• [Problem details]: This exercise asks for every line of the material that contains the word "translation".
[Start of section]
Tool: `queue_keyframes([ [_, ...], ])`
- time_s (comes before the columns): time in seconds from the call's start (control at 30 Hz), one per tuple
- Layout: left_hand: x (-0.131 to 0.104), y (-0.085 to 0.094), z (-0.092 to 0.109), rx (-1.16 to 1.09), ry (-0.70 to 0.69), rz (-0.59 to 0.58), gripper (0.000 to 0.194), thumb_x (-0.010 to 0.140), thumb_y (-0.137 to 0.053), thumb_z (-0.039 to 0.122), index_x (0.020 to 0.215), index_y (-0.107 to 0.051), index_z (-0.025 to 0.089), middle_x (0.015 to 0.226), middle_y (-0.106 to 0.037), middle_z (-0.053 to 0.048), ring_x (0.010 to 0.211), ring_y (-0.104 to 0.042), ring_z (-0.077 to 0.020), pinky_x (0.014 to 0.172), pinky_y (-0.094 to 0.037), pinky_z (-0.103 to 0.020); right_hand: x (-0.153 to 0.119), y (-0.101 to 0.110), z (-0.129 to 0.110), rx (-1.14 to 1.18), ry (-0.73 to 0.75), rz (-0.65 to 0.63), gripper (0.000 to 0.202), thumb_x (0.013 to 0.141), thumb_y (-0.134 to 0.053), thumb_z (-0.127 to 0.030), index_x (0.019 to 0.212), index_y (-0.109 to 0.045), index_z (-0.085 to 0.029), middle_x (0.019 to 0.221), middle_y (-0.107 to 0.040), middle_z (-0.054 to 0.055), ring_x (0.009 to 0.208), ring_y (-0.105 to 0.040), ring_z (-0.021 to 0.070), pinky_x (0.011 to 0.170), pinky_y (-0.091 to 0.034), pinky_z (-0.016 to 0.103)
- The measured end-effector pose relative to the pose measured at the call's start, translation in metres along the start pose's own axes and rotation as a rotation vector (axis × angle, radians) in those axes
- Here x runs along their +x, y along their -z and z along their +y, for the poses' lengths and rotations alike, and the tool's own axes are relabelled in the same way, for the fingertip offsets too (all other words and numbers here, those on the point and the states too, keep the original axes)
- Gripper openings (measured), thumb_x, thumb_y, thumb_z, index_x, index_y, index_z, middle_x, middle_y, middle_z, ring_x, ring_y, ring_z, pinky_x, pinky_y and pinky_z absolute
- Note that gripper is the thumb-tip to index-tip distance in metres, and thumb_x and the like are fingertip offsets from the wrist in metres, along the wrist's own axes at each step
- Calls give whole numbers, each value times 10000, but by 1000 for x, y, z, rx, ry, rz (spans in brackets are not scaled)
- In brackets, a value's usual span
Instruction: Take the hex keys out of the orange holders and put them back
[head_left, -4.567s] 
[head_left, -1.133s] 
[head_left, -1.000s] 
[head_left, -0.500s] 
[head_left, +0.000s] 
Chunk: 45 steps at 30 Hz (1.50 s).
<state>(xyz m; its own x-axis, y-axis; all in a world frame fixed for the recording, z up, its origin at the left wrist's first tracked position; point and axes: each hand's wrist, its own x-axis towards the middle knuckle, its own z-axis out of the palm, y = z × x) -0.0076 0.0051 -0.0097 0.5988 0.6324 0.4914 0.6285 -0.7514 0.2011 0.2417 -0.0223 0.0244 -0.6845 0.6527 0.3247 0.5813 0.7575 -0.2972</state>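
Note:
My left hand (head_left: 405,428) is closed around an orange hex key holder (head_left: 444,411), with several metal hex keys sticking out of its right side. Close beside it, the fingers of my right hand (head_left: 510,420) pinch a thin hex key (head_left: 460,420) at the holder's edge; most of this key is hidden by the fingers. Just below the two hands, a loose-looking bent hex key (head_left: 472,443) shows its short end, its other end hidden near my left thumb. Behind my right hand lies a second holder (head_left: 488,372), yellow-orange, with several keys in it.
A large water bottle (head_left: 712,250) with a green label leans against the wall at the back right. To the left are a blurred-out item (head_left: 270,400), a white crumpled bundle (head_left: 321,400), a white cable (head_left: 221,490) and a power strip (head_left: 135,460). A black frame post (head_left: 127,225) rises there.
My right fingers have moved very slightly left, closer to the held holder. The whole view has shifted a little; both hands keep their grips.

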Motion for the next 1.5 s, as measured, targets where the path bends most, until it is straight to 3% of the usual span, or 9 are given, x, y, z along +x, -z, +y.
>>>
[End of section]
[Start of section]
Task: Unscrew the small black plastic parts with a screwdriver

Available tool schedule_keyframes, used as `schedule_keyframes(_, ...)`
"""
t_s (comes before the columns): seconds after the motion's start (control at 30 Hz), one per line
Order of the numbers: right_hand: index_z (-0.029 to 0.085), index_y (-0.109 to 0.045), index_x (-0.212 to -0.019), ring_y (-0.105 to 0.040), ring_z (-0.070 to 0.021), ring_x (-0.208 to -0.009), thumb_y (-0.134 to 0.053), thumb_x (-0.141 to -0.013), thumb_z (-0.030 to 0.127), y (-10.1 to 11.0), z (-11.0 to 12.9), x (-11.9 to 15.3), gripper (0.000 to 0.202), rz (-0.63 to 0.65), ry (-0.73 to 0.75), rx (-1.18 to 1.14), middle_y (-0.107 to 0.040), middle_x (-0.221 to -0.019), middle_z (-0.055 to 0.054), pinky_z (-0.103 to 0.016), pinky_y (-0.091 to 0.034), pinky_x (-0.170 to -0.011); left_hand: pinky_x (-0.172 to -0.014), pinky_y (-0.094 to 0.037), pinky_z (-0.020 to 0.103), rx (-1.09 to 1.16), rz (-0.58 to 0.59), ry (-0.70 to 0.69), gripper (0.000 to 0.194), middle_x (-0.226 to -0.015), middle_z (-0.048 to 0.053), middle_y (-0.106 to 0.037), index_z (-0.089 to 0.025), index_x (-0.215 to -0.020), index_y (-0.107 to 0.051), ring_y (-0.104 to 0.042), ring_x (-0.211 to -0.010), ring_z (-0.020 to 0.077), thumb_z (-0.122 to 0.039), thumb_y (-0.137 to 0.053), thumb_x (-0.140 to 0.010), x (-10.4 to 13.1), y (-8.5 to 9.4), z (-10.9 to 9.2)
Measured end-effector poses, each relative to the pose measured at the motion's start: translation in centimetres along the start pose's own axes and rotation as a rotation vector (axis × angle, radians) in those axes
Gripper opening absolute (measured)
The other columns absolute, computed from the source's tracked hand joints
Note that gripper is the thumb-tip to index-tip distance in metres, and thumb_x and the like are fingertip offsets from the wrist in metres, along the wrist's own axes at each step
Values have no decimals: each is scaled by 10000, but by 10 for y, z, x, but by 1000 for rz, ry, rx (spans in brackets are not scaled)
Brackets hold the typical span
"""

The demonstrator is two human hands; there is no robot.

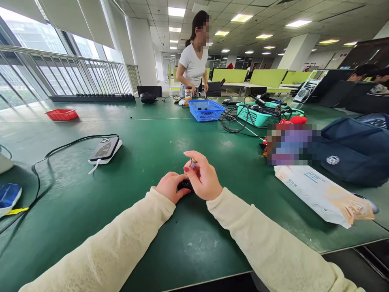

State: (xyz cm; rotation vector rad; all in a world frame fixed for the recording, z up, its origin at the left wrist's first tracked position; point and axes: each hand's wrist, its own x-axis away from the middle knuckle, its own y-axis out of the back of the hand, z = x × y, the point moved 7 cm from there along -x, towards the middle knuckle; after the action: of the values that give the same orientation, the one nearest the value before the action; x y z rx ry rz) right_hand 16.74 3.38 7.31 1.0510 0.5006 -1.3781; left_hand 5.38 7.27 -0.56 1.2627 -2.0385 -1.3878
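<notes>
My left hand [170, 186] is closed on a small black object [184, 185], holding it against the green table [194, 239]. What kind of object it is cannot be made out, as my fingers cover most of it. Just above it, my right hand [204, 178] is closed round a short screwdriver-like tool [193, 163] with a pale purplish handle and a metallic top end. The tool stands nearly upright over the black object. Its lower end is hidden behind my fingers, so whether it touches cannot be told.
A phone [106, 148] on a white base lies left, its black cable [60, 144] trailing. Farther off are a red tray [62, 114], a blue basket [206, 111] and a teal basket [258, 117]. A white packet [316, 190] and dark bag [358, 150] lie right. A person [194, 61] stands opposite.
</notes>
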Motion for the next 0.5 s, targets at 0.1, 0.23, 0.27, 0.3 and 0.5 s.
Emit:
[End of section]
• [Exercise response]:
- The measured end-effector pose relative to the pose measured at the call's start, translation in metres along the start pose's own axes and rotation as a rotation vector (axis × angle, radians) in those axes
Measured end-effector poses, each relative to the pose measured at the motion's start: translation in centimetres along the start pose's own axes and rotation as a rotation vector (axis × angle, radians) in those axes

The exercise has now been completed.